*** Recorded data Section Begins ***

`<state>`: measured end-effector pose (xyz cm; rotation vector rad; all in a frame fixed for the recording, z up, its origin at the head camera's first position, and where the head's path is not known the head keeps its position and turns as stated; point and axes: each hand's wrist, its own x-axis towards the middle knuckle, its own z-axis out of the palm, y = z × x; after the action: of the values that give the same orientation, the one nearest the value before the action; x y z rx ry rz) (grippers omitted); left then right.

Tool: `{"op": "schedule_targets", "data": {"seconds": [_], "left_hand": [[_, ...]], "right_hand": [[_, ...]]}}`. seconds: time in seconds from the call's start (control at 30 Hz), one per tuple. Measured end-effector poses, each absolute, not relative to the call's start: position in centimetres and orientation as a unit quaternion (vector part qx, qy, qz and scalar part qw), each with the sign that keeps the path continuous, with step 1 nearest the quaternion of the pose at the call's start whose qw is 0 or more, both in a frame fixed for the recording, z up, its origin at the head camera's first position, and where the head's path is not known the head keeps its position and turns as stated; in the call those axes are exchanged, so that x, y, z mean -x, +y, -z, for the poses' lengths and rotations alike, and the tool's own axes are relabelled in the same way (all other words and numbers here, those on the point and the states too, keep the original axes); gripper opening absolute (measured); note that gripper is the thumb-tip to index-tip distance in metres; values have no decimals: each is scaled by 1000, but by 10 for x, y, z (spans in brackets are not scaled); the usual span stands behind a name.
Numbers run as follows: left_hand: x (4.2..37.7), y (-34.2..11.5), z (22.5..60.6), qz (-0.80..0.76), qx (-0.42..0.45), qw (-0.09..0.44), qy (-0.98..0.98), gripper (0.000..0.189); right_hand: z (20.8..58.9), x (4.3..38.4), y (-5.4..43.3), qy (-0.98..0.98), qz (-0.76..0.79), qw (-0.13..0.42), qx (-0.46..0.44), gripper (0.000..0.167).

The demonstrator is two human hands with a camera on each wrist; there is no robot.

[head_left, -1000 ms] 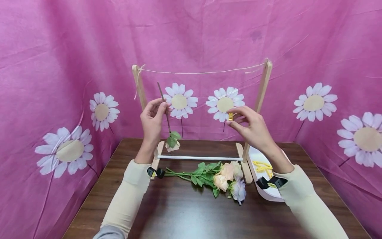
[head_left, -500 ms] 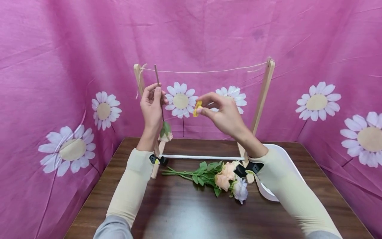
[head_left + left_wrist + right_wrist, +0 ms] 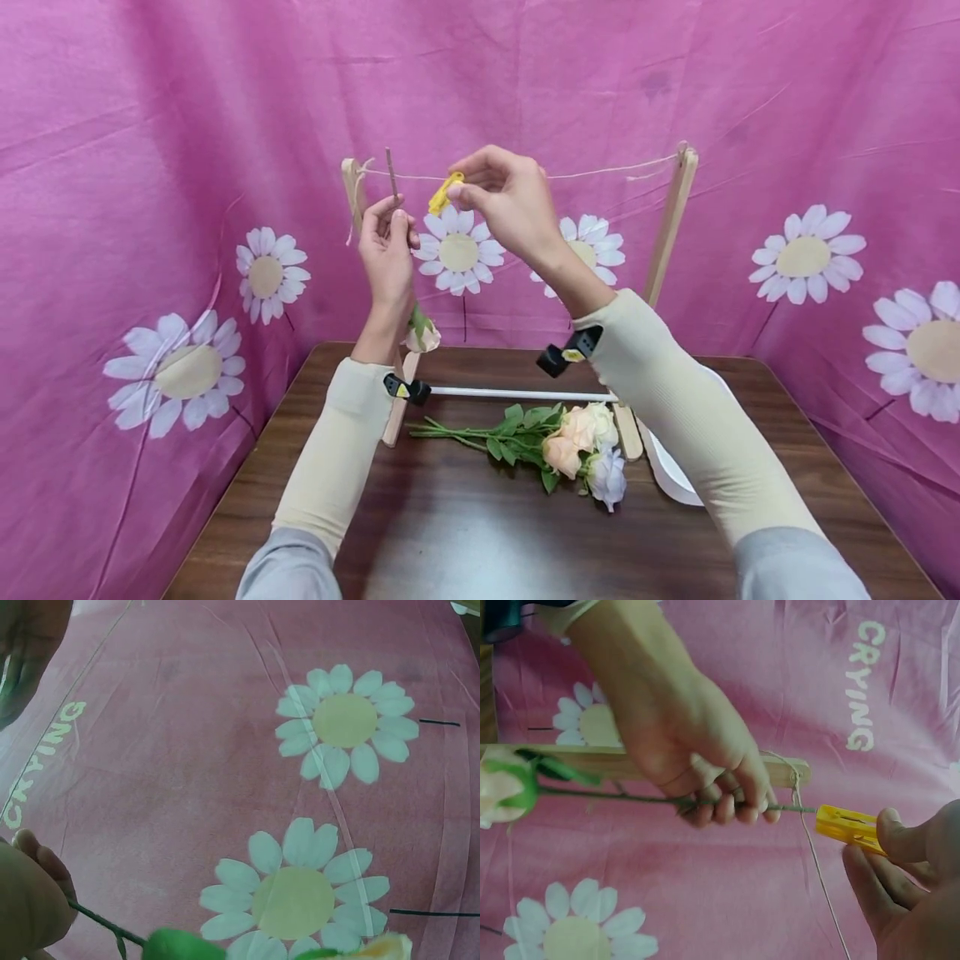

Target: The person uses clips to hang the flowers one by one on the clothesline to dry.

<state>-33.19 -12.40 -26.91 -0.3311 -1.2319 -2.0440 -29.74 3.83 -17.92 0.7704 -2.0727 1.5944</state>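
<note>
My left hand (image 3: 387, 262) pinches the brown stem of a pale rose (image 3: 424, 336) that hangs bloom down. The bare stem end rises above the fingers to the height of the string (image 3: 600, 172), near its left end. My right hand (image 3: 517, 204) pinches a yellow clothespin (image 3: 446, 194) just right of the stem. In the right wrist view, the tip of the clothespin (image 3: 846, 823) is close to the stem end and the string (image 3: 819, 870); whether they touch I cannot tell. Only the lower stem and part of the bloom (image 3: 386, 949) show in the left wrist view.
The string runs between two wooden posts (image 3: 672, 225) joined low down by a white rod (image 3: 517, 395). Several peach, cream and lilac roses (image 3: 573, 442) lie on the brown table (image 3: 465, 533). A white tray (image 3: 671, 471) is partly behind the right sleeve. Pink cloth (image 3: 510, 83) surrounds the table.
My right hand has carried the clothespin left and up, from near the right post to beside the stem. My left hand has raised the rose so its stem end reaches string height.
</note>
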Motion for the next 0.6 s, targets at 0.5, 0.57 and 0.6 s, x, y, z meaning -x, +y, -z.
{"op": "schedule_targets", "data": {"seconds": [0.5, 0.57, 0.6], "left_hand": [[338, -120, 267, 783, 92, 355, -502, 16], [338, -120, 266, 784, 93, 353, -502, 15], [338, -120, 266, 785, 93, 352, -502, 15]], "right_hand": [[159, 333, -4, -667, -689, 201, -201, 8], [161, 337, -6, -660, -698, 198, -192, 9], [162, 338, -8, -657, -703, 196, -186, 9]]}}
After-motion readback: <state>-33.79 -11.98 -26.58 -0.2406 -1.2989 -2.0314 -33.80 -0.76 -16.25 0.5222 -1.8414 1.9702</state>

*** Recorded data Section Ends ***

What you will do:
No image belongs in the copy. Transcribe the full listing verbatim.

Task solution:
`<state>`: measured end-effector pose (xyz cm; rotation vector rad; all in a frame fixed for the recording, z up, its origin at the head camera's first position, and where the head's path is not known the head keeps its position and turns as stated; point and axes: each hand's wrist, its own x-axis towards the middle knuckle, its own z-axis out of the palm, y = z × x; after the action: of the values that give the same orientation, the one nearest the value before the action; x y z rx ry rz) (grippers omitted); left then right.

Tool: `{"op": "schedule_targets", "data": {"seconds": [_], "left_hand": [[_, ...]], "right_hand": [[_, ...]]}}`. seconds: time in seconds from the call's start (control at 30 Hz), one per tuple. Measured end-effector poses, each absolute, not relative to the call's start: position in centimetres and orientation as a unit quaternion (vector part qx, qy, qz and scalar part qw), each with the sign that keeps the path continuous, with step 1 nearest the quaternion of the pose at the call's start whose qw is 0 or more, both in a frame fixed for the recording, z up, its origin at the head camera's first position, and where the head's path is not known the head keeps its position and turns as stated; in the call those axes are exchanged, so that x, y, z mean -x, +y, -z, for the poses' lengths and rotations alike, and the tool's own axes are relabelled in the same way (all other words and numbers here, those on the point and the states too, keep the original axes); gripper opening absolute (measured); note that gripper is the thumb-tip to index-tip distance in metres; values have no decimals: each is scaled by 1000, but by 10 for x, y, z (spans in brackets are not scaled); the usual span stands behind a name.
Numbers run as follows: left_hand: x (4.2..37.7), y (-34.2..11.5), z (22.5..60.6), qz (-0.80..0.76), qx (-0.42..0.45), qw (-0.09..0.44), qy (-0.98..0.98), gripper (0.000..0.189); right_hand: z (20.8..58.9), x (4.3..38.4), y (-5.4..43.3), qy (-0.98..0.98), qz (-0.76..0.79), qw (-0.13..0.42), qx (-0.46..0.44), gripper (0.000..0.167).

The demonstrator is two human hands with a camera on each wrist; there is no robot.

[head_left, -1000 ms] 
[head_left, -500 ms] 
[head_left + left_wrist + right_wrist, +0 ms] 

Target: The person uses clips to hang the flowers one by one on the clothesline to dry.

<state>-33.19 -12.40 -26.91 -0.3311 -1.2319 -2.0440 -29.74 3.83 -17.92 0.7704 -2.0727 1.5944</state>
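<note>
My left hand (image 3: 387, 262) pinches the brown stem of a pale rose (image 3: 424, 336) that hangs bloom down. The bare stem end rises above the fingers to the height of the string (image 3: 600, 172), near its left end. My right hand (image 3: 517, 204) pinches a yellow clothespin (image 3: 446, 194) just right of the stem. In the right wrist view, the tip of the clothespin (image 3: 846, 823) is close to the stem end and the string (image 3: 819, 870); whether they touch I cannot tell. Only the lower stem and part of the bloom (image 3: 386, 949) show in the left wrist view.
The string runs between two wooden posts (image 3: 672, 225) joined low down by a white rod (image 3: 517, 395). Several peach, cream and lilac roses (image 3: 573, 442) lie on the brown table (image 3: 465, 533). A white tray (image 3: 671, 471) is partly behind the right sleeve. Pink cloth (image 3: 510, 83) surrounds the table.
My right hand has carried the clothespin left and up, from near the right post to beside the stem. My left hand has raised the rose so its stem end reaches string height.
</note>
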Motion for the next 0.6 s, targets at 0.5, 0.57 and 0.6 s, x, y, z meaning -x, +y, -z.
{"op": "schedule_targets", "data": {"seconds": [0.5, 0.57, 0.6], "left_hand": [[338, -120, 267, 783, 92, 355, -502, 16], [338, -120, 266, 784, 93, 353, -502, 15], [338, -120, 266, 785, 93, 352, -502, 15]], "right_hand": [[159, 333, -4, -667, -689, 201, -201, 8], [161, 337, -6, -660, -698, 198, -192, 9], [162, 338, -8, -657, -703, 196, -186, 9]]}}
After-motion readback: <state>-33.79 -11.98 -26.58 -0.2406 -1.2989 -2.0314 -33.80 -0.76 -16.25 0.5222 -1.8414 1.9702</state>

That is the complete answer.